# RECORDED INFORMATION
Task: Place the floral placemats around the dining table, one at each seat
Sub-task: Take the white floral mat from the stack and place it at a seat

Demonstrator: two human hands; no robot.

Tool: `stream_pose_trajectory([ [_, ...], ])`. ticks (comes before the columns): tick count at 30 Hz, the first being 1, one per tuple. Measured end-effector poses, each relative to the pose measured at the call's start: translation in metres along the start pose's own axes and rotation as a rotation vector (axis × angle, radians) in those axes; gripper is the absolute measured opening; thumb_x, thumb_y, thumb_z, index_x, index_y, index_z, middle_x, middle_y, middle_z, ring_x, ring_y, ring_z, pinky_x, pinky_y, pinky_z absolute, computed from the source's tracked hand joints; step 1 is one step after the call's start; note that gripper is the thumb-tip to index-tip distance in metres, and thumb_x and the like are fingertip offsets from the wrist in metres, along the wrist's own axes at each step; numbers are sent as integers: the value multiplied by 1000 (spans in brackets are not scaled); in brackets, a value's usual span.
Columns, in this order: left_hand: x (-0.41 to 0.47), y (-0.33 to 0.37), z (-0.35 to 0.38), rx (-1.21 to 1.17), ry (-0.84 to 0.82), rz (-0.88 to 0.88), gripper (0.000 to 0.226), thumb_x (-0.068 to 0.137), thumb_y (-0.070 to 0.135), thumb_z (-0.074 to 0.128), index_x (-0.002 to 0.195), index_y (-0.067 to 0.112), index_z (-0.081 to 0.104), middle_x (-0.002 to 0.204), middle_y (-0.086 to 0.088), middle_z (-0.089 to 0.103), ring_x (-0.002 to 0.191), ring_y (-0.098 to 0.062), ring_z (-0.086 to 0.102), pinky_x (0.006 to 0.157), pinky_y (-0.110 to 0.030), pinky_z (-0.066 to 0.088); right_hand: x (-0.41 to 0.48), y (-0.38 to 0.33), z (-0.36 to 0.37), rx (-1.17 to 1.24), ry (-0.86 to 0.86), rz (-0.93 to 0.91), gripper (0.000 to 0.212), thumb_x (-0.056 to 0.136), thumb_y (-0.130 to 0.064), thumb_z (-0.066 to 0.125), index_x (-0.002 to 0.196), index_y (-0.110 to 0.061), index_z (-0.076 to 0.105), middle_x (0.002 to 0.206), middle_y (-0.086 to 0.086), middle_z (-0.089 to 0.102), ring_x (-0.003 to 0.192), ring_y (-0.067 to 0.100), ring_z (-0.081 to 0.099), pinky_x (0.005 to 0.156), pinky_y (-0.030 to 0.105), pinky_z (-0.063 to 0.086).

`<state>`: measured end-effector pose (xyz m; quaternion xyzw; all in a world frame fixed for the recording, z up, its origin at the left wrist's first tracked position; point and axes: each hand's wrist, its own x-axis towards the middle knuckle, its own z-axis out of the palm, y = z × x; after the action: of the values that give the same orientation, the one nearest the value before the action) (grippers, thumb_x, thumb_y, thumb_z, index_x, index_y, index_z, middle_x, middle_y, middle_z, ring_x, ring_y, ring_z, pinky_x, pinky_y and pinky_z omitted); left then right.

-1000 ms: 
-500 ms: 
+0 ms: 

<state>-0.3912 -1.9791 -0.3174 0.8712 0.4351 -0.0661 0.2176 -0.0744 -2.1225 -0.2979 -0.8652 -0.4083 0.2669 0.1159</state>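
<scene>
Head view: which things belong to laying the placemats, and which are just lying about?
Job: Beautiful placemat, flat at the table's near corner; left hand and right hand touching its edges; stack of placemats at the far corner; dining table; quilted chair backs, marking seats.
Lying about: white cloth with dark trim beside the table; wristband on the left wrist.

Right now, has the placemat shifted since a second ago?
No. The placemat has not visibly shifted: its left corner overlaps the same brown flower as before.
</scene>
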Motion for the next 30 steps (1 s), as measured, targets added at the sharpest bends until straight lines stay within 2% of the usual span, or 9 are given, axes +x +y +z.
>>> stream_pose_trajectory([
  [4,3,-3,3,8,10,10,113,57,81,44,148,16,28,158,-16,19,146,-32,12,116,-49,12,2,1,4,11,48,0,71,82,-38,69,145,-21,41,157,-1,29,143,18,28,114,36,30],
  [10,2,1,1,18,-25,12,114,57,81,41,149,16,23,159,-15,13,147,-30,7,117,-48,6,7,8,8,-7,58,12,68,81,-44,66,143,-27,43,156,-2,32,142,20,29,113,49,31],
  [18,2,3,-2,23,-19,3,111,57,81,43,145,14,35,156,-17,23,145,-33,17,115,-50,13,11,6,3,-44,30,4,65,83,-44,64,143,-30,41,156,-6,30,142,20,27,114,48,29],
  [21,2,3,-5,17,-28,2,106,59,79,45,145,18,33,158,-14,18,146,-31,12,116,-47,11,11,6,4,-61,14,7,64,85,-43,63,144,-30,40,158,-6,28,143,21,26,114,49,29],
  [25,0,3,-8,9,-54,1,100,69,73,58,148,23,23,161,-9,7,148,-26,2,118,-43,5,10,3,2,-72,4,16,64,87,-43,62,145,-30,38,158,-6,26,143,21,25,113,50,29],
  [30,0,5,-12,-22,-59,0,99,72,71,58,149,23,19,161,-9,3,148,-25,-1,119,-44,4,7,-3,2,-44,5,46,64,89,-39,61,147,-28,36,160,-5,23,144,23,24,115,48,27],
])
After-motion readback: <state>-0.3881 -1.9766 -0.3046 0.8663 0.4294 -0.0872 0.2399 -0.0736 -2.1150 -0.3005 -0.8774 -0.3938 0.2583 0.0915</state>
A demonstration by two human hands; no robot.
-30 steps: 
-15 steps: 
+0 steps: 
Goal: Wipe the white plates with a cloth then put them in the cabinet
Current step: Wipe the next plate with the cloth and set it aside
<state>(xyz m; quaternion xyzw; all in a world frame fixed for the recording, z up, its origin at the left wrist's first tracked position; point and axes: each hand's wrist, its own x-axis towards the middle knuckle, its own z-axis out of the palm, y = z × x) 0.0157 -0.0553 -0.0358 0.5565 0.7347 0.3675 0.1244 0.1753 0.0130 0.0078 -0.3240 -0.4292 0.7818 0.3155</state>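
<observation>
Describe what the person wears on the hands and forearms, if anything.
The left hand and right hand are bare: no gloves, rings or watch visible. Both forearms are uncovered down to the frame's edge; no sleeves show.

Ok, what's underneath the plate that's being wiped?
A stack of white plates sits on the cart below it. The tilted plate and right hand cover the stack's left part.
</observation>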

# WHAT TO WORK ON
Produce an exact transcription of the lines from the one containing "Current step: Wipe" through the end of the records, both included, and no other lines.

# ANSWER SECTION
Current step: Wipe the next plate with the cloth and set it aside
<state>(xyz m; quaternion xyzw; all in a world frame fixed for the recording, z up, its origin at the left wrist's first tracked position; point and axes: each hand's wrist, its own x-axis towards the middle knuckle, its own z-axis out of the palm, y = z × x) 0.0157 -0.0553 -0.0358 0.5565 0.7347 0.3675 0.1244 0.1753 0.0130 0.0078 -0.3240 -0.4292 0.7818 0.3155</state>
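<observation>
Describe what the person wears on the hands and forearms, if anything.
The left hand and right hand are bare: no gloves, rings or watch visible. Both forearms are uncovered down to the frame's edge; no sleeves show.

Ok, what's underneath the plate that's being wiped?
A stack of white plates sits on the cart below it. The tilted plate and right hand cover the stack's left part.
</observation>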

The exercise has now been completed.